USD Swaps: Debt ceiling talks to resume; Spreads wider
- Debt ceiling talks to resume
- Callables and Formosas: Merrill Lynch, Deutsche Bank, Rabo, EBRD
- New issues
Debt ceiling talks to resume
USTs are a touch steeper with the 30y at 3.94% (+2bps) while SOFRs are a touch softer in the whites and +1 to +3.5 ticks in the reds. Spreads are mostly wider beyond the front end with 2s at -10.50bps (-0.50), 5s at -22.25bps (+0.25), 10s at -27.75bps (+0.25) and 30s at -70.25bps (+0.50). SOFR swap volumes are below average except in the 10y area of the curve.
LCH SwapClear today confirmed that the clearer's transition from LIBOR to SOFR went smoothly over the weekend (see Total Derivatives).
Ahead, the WSJ says that President Biden and Speaker McCarthy will meet this afternoon to discuss the debt ceiling after their teams returned to talks on Sunday evening. The paper notes that Biden called the House Republicans’ position extreme and unacceptable yesterday although he also said that a call with McCarthy “went well”.
Elsewhere, the Journal reports that Minneapolis Fed President Neel Kashkari said that he was “open to the idea that we can move a bit more slowly from here” with respect to raising rates. Kashkari also told CNBC that "right now it's a close call" although he added the warning that "if we were to skip in June that does not mean we're done with the tightening cycle."
In the research, Citigroup outlines three potential scenarios for the debt ceiling:
- “1) a straight resolution over the next week or so, with a deal that kicks the can to 2024 or 2025; 2) a temporary deal which kicks the can to after the summer recess; 3) there is no deal, which would force the Treasury to start prioritizing bond payments by skipping other expenditures such as salaries, social security, etc."
“Over the last several weeks, the market had been priced for some combination of 1 and 2, and currently is priced more for scenario 1. Therefore, the last scenario (3), if it materializes, would have a bigger impact on the curve.”

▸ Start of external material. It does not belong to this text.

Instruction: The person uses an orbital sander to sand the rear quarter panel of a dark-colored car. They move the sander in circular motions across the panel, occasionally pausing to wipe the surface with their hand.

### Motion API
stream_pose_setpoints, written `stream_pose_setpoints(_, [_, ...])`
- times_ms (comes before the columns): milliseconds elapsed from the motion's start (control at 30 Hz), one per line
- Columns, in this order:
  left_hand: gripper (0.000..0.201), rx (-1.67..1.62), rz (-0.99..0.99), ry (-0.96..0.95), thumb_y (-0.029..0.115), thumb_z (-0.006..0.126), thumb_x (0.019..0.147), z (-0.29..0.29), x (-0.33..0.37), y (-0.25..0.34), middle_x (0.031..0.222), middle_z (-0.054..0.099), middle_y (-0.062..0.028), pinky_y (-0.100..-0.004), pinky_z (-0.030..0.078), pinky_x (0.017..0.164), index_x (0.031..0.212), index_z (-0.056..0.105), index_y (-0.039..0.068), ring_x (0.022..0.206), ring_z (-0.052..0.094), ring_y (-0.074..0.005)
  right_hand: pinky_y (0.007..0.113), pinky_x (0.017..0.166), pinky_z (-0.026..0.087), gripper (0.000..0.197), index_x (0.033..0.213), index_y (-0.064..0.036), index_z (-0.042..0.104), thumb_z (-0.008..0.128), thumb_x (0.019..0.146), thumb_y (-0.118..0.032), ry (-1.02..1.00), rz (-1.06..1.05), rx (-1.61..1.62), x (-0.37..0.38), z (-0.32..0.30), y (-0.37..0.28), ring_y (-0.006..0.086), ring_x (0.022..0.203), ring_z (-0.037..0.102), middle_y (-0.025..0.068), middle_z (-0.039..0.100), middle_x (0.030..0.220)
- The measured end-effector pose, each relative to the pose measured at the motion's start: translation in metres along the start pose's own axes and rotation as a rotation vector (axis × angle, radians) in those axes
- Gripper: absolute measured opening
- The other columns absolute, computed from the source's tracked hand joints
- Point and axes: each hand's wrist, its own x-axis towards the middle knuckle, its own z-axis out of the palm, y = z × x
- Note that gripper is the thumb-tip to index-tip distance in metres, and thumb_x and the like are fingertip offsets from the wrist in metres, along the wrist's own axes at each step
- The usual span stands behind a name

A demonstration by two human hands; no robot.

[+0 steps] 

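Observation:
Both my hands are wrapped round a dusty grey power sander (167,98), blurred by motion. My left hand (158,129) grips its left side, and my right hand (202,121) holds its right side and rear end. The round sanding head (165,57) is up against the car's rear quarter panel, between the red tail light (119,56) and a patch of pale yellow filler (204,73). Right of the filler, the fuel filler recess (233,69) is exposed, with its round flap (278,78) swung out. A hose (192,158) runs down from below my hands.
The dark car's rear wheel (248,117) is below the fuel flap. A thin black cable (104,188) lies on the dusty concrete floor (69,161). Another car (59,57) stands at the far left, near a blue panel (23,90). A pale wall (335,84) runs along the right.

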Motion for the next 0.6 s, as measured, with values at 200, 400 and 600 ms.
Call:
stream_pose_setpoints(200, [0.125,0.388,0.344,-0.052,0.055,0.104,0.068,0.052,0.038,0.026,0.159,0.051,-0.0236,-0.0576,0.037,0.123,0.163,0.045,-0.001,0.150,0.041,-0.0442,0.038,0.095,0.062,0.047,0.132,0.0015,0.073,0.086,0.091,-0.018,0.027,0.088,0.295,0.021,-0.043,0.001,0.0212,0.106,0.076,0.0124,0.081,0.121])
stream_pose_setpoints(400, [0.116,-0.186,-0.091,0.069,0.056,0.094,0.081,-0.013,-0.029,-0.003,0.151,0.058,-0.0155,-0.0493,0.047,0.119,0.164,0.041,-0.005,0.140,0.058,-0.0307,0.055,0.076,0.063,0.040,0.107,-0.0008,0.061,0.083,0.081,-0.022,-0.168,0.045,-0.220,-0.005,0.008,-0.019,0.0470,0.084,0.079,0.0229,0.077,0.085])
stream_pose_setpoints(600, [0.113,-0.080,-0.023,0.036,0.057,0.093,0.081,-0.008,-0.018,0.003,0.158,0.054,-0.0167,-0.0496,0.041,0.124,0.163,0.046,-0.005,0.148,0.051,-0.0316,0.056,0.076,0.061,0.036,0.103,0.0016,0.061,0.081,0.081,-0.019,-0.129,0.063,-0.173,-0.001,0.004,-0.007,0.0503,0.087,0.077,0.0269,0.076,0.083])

Citi then sets out its own view of the most likely outcome:
- “Our base case has been, and continues to be, that a deal will be reached before the X-date (which could be June or July, depending on tax receipts in the coming weeks) – i.e. scenario 1. Our 3m2y payer butterfly trade or other equivalent bearish expressions in the front end should do well in this environment based on the idea that rate cuts in the near-term get priced out, as the fog of uncertainty is lifted.
“However, as mentioned earlier, the market has been moving in this direction over the last couple of sessions, so further sell-offs are likely to be limited, and the focus would turn to economic data.
“Since the debt ceiling has become a recurring feature every year or couple of years more recently, several of the dates here coincide with the post GFC ZIRP policy regime. Therefore, while there seems to be a persistent pattern of 2s/10s flattening after the resolution, it is worth bearing in mind that the curve was significantly steeper to start with in most of those periods, including in 2011. While the curve initially flattened after the debt ceiling deal in Aug 2019, the 2s/10s curve soon began a cyclical steepening regime as the Fed had started cutting rates. The monetary cycle will likely dominate the curve once the debt ceiling is past.”
Callables and Formsoas: Merrill Lynch, Deutsche Bank, Rabo, EBRD
- Merrill Lynch sold a $60m fixed callable Formosa 10y NC2. The EMTN matures Jun 2033, is callable annually from Jun 2025 and pays a 5.6% coupon. Leads are Bank of Taiwan, KGI and Yuanta. Announced May 19.
- Merrill Lynch sold a $25m 10y CMS-linked Formosa. The EMTN matures Jun 2033 and pays USD 1y CMS + 160bps floored at 0%. Leads are E.Sun and First Commercial. Announced May 22.
- Deutsche Bank sold a $80m fixed callable 20y NC5 (non-Formosa). The EMTN matures May 2043, is callable annually from May 2028 and pays a 6.287% coupon. Self-led and announced May 19.
- Rabobank sold a $50m zero coupon callable 20y NC5 (non-Formosa). The EMTN matures May 2043, is callable annually from May 2028 and has an estimated IRR of 5.15%. Lead is Deutsche Bank. Announced May 19.
- EBRD sold a $25m fixed callable 10y NC2 (non-Formosa). The GMTN matures Jun 2033, is callable annually from Jun 2025 and pays a 4.95% coupon. Lead is WFS and announced May 19.
New issues
- Tokyo (A+) plans a $500m 3y at around swaps +90bps through Barclays, Citi, Goldman and MS (B&D). Expected to price Tuesday.
- NedWatershcaps plans a $1bn 5y Social in the region of swaps +47bpps. Leads are Barclays, BNPP, CIBC and Citi.
- Korea’s Kubota Credit Corp (A) is preparing a USD 3y bond through BofA, Barclays, MS and Nomura after meeting investors from May 22.